Menos quinze minutos, quatro euros e trinta; cinco com o café.

Na rua, portanto, dizia, não com os colegas de trabalho

no vegetariano

não porque vegetarianos, mas porque uma boa desculpa para eu não os acompanhar

visto que

- … tão amigo da carninha…

E eu que não acompanharia de qualquer das formas, porque o ordenado, como a vida, a hora de almoço…

eu que não acompanharia

eu que não acompanho

Podem ir a outro restaurante, não se prendam por mim!

Coitados! Sempre a privarem-se

- …da carninha…

do peixinho

Saudavelzinho!

- Se não fosses tão amigo da carninha…

Se não fosse tão amigo da carninha o quê?

Celso

Vinhas

Chamo-me Celso Vinhas!

Podem completar a frase, sem se comprometerem. Podem simplesmente

“Se não fosses tão amigo da carninha, Celso!”

- Custa muito? Hum? Custa?

Em vez das reticências

Celso

Digam:

“Se não fosses tão amigo da carninha, Celso Vinhas”

connosco

E eu, de qualquer das formas

descansados

não ia

somente

- Pois!

não tinha intenções de mais que

- Pois!

Por isso, completem a frase com o meu nome, ao menos!

Eu prometo que

- Pois!

não mais que

- Pois!

Não comprometo, prometo!

Eu feliz porque a acelerar. O tempo, a vida, o ordenado. Vinte e cinco minutos ainda; uns trocos depois das despesas pagas: um cinema, um livro; uma excentricidadezinha de quando em quando. Quem sabe um teatro; um dia uma ópera no São Carlos! E os sonhos a consumirem tempo - que é disso que os sonhos se alimentam - como pombos cheios de asas a debicarem ponteiros pelas praças fora

Pic, pic, pic, pic…

Melhor um livro. Mais tempo. Que o teatro, como o cinema, a vida ou a ópera, uma hora de almoço e

Puf

já se foi

(porque cinco minutos mais cedo… de novo a subir a escada… não se justifica o elevador para um primeiro andar)

enquanto o livro, o mesmo preço, e uma longa metragem, uma série.

Sigo pela avenida, procurando o Sol por entre a ramagem, e sento-me a admirar um canteiro, onde um carreiro de formigas (sem pausa para o almoço) m m m m m m m m m m m m, em filinha, m m m m m m m m m m m m

sem pausa para o almoço que as formigas

- … se alimentam de trabalho! - como diz o patrão Esteves, ao ver-nos sair para o almoço

- Vocês deviam era ser como as formigas que…

Realmente nunca vi uma formiga a comer. Desde criança que me despertam o interesse. Quando será que pausam para o almoço? Lá em cima devem-se fazer a mesma pergunta!

Será que almoçam juntas?
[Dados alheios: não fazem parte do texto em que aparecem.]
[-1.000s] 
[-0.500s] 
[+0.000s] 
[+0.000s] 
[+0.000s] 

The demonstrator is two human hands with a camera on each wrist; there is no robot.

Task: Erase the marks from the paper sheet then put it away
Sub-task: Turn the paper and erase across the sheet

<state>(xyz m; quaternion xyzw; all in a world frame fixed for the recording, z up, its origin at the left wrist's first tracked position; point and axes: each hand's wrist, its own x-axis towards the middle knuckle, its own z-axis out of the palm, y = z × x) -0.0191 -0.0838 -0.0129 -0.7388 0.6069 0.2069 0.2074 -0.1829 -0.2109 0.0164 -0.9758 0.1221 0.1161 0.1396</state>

No vegetariano uma e outras

- …tão amigas de carninha…

E nisto, eu de cócoras, a aproximar os olhos

não bem olhos

as antenas

(digamos que antenas, para facilitar)

e a cabeça toda já dentro do formigueiro, o corpo todo numa marcha rápida que a vida não bem cem anos

dez minutos depois; cinco minutos antes.

e túnel após túnel, galeria após galeria, num correr desalmado, cada qual com a sua folhinha na boca

a sua pasta

o seu jornal

qualquer coisa que não distingo porque sete minutos apenas e ainda duas ruas um túnel, uma praça ou galeria

cheias de m m m m m m m m m m m m, em filinha, m m m m m m m m m m m m, num agitar louco que

Lá em cima

a mesma pergunta

despertam o interesse

para cá, para lá, para cá, para lá…

como pombos cheios de asas a debicarem ponteiros pelas praças fora

Pic, pic, pic, pic…

e

cinco minutos mais cedo

a desembocar

na minha galeria

de olhos afogueados

não bem olhos

antenas

(digamos que antenas, para facilitar)

a subir a escada, porque não se justifica o elevador para um primeiro andar.